TASK GOAL
Print word for word the first line of the listing below and every line after it, through the line with "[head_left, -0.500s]". Leave out the pictures and the rest.

*** Opening of DATASET ***

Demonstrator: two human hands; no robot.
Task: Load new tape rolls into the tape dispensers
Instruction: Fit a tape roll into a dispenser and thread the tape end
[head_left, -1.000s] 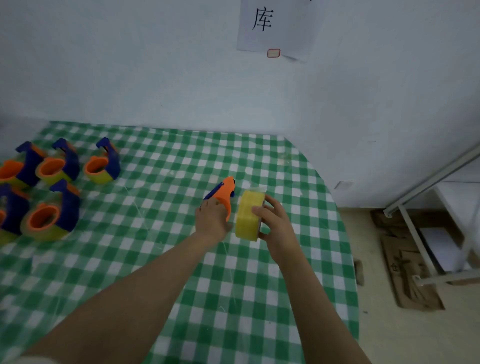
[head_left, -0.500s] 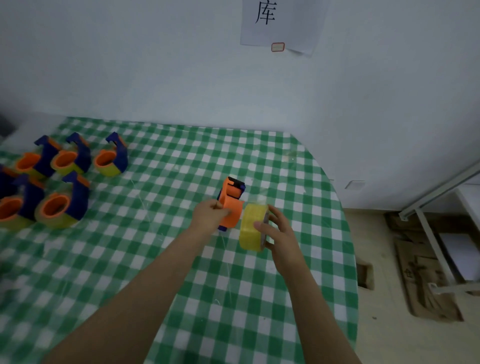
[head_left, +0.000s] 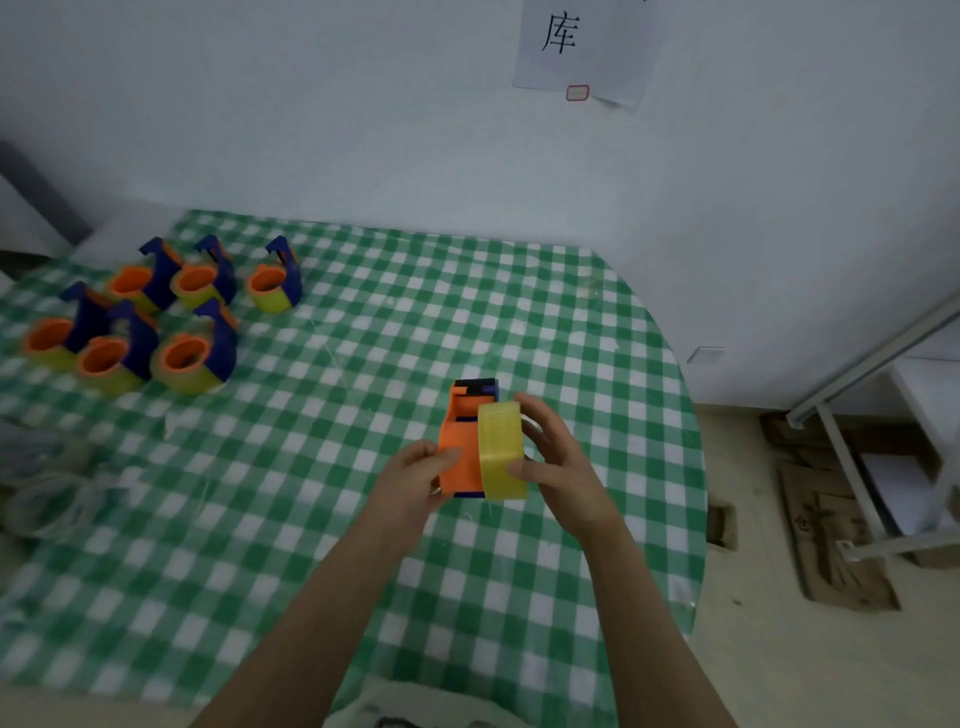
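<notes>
My left hand (head_left: 415, 475) grips an orange and blue tape dispenser (head_left: 461, 441) above the middle of the table. My right hand (head_left: 558, 462) holds a yellow tape roll (head_left: 500, 449) on edge, pressed against the dispenser's right side. Thumb and fingers wrap the roll's rim. Several loaded dispensers (head_left: 189, 358) with yellow tape stand in a cluster at the far left of the table.
The table wears a green and white checked cloth (head_left: 322, 545) and ends in a rounded edge at the right. Clear plastic wrapping (head_left: 47, 493) lies at the left edge. A white wall is behind; flattened cardboard (head_left: 831, 530) and a metal rack leg (head_left: 852, 467) are on the floor at right.
Both hands came together: the dispenser turned so its orange body faces up, and the tape roll moved left against its side. The view also shifted, showing more of the left cluster.
</notes>
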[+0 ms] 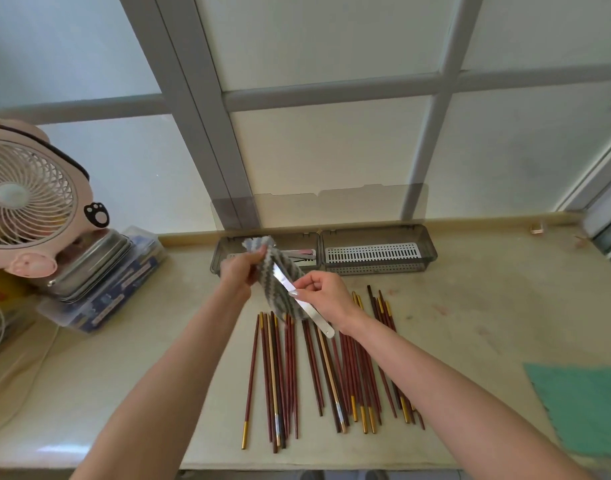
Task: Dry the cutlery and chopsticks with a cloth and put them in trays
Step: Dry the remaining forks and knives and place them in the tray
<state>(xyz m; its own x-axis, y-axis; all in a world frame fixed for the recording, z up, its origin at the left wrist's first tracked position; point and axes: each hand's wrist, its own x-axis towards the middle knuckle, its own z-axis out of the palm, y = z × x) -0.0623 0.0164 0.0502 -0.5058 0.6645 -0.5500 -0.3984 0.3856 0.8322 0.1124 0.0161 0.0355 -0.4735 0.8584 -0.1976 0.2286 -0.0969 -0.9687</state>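
Worktop point(470, 323) of pale stone runs under a frosted window point(317, 140) with grey bars. At the far left a pink fan point(27, 199) stands on a stack of boxes. Chopsticks point(331, 368), dark red with gold or silver ends, lie fanned out in loose groups on the near middle of the worktop. A green cloth point(584, 407) lies flat at the right edge. Against the back edge sit two grey trays side by side: the left tray point(216, 261) already holds a few pieces, too hidden to tell which, and the right tray point(376, 270) shows only a white slotted insert. Above the chopsticks, the left hand point(240, 271) grips a striped grey cloth point(283, 289) bunched round one end of a flat metal piece of cutlery point(317, 318), while the right hand point(326, 292) pinches its handle.
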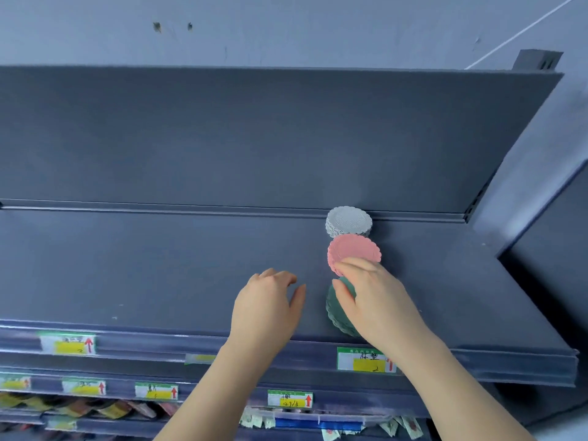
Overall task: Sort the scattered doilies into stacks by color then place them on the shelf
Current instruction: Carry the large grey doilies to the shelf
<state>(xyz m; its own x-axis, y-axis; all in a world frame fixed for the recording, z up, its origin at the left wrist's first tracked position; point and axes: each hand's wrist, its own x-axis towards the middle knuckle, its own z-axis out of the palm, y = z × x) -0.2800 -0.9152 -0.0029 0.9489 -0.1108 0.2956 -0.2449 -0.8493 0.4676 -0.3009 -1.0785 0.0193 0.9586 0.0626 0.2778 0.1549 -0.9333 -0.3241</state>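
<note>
Three stacks of round scalloped doilies stand in a line on the dark grey shelf. The white stack is at the back against the shelf wall. The pink stack sits in the middle. The green stack is nearest the front edge. My right hand lies over the green stack, thumb on its left side and fingertips touching the front of the pink stack. My left hand hovers just left of the green stack, fingers loosely curled, holding nothing.
The shelf's front rail carries price labels with yellow patches and red arrows. Lower shelves below hold packaged goods. A dark upright panel closes the shelf on the right. Bare shelf surface stretches left of the stacks.
</note>
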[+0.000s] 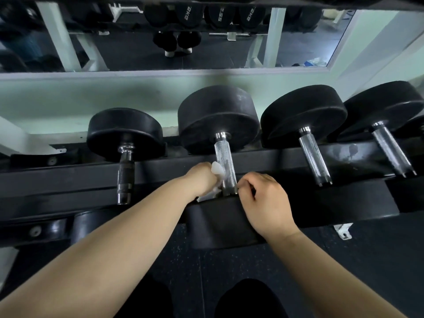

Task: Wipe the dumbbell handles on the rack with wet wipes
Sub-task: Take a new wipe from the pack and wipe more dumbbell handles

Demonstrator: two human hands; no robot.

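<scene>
Wiping is happening on the knurled handle of the second dumbbell from the left on the rack, so the task is plainly under way but not finished. The left hand is pressing a bunched wet wipe against that handle's left side, its fingers folding round the wipe, though their tips are hidden. The right hand is sitting at the handle's near end on its right, fingers curled close together; whether they are pinching the handle itself I cannot tell. One darker handle is lying to the left of the knurled handle and two chrome handles to its right; nothing is showing which are already clean. Above and behind it, a mirror is reflecting reversed lettering, probably "2.5KG".
</scene>
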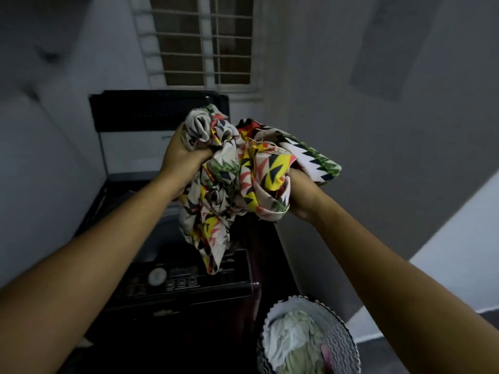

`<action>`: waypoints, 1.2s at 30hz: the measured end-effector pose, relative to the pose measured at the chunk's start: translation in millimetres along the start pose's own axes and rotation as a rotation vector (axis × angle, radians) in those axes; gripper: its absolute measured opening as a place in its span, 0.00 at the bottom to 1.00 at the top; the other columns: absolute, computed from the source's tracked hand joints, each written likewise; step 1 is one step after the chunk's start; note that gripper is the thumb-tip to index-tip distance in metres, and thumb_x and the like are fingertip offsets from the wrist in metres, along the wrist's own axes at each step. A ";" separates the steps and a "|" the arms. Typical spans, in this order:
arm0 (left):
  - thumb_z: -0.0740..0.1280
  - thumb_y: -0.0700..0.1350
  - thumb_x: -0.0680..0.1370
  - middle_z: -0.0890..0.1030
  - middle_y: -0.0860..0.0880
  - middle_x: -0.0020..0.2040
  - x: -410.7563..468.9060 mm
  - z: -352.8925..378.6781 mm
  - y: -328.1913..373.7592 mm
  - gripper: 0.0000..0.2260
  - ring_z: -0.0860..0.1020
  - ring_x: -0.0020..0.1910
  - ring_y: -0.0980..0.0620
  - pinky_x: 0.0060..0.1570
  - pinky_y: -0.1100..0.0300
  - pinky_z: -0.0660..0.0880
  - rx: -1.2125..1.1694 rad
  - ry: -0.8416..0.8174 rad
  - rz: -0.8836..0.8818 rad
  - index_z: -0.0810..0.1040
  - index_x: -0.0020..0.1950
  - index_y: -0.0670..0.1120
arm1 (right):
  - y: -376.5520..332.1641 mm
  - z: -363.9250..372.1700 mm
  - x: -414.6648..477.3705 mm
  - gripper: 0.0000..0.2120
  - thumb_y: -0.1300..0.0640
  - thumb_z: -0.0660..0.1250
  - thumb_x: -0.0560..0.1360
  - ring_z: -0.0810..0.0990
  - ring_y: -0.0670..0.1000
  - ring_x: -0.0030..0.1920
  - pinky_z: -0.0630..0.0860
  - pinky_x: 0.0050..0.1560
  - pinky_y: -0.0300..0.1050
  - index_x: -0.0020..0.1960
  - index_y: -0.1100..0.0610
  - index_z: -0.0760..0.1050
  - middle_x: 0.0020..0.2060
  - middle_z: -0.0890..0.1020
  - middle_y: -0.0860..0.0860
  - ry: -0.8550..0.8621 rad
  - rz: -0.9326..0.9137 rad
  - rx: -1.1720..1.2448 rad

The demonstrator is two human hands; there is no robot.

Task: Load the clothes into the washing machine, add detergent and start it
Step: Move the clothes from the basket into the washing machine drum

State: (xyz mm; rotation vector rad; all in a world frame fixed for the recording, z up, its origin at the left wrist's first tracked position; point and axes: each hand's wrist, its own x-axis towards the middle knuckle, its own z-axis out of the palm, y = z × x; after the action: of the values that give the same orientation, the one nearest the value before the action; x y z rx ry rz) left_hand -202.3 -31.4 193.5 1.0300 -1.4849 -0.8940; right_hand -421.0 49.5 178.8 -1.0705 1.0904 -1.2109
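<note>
A bundled patterned cloth (229,182), white with yellow, red, black and green shapes, hangs in the air above the washing machine. My left hand (181,155) grips its upper left part and my right hand (302,198) grips its right side. The top-loading washing machine (189,290) is dark, with its lid (151,109) raised upright at the back. Its control panel with a round dial (156,276) faces me. The tub opening is mostly hidden behind my left arm and the cloth.
A round laundry basket (348,346) with a zigzag-patterned wall stands on the floor at the machine's right, holding pale clothes (294,344). A barred window (205,41) is in the wall behind the machine. Grey walls close in on both sides.
</note>
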 end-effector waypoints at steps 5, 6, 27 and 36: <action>0.77 0.54 0.67 0.82 0.59 0.58 23.0 -75.8 -50.7 0.29 0.80 0.58 0.58 0.66 0.50 0.75 0.043 0.072 -0.116 0.74 0.67 0.56 | 16.9 73.2 46.9 0.12 0.61 0.60 0.80 0.84 0.56 0.53 0.82 0.57 0.50 0.60 0.60 0.78 0.53 0.85 0.57 -0.129 0.016 0.127; 0.78 0.56 0.66 0.82 0.58 0.58 27.3 -88.6 -64.1 0.31 0.80 0.58 0.57 0.65 0.50 0.76 0.044 0.079 -0.150 0.73 0.67 0.56 | 26.2 85.0 59.4 0.12 0.60 0.61 0.80 0.84 0.56 0.53 0.82 0.57 0.51 0.59 0.59 0.79 0.53 0.85 0.57 -0.104 0.034 0.087; 0.72 0.72 0.63 0.80 0.48 0.58 35.6 -170.6 -325.1 0.37 0.78 0.58 0.44 0.54 0.50 0.75 0.935 -0.723 -0.420 0.75 0.62 0.49 | 242.9 146.2 201.4 0.18 0.47 0.65 0.75 0.80 0.57 0.59 0.78 0.60 0.51 0.58 0.56 0.81 0.58 0.82 0.56 -0.262 0.588 -1.218; 0.72 0.50 0.78 0.81 0.46 0.61 18.4 -176.3 -367.3 0.18 0.79 0.60 0.47 0.63 0.54 0.76 0.771 -1.162 -0.741 0.80 0.64 0.43 | 272.7 163.3 203.5 0.16 0.53 0.64 0.81 0.78 0.58 0.63 0.72 0.56 0.42 0.66 0.58 0.77 0.64 0.79 0.57 -0.331 0.609 -1.177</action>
State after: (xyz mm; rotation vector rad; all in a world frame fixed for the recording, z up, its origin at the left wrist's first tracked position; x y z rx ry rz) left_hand 21.7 -176.6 -114.9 1.8480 -2.5944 -1.6661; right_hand -208.5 -131.9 -74.8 -1.5310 1.7190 0.2030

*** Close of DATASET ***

ANSWER BELOW
Demonstrator: two human hands; no robot.
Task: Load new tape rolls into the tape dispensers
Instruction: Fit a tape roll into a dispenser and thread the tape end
[head_left, -1.000s] 
[head_left, -0.500s] 

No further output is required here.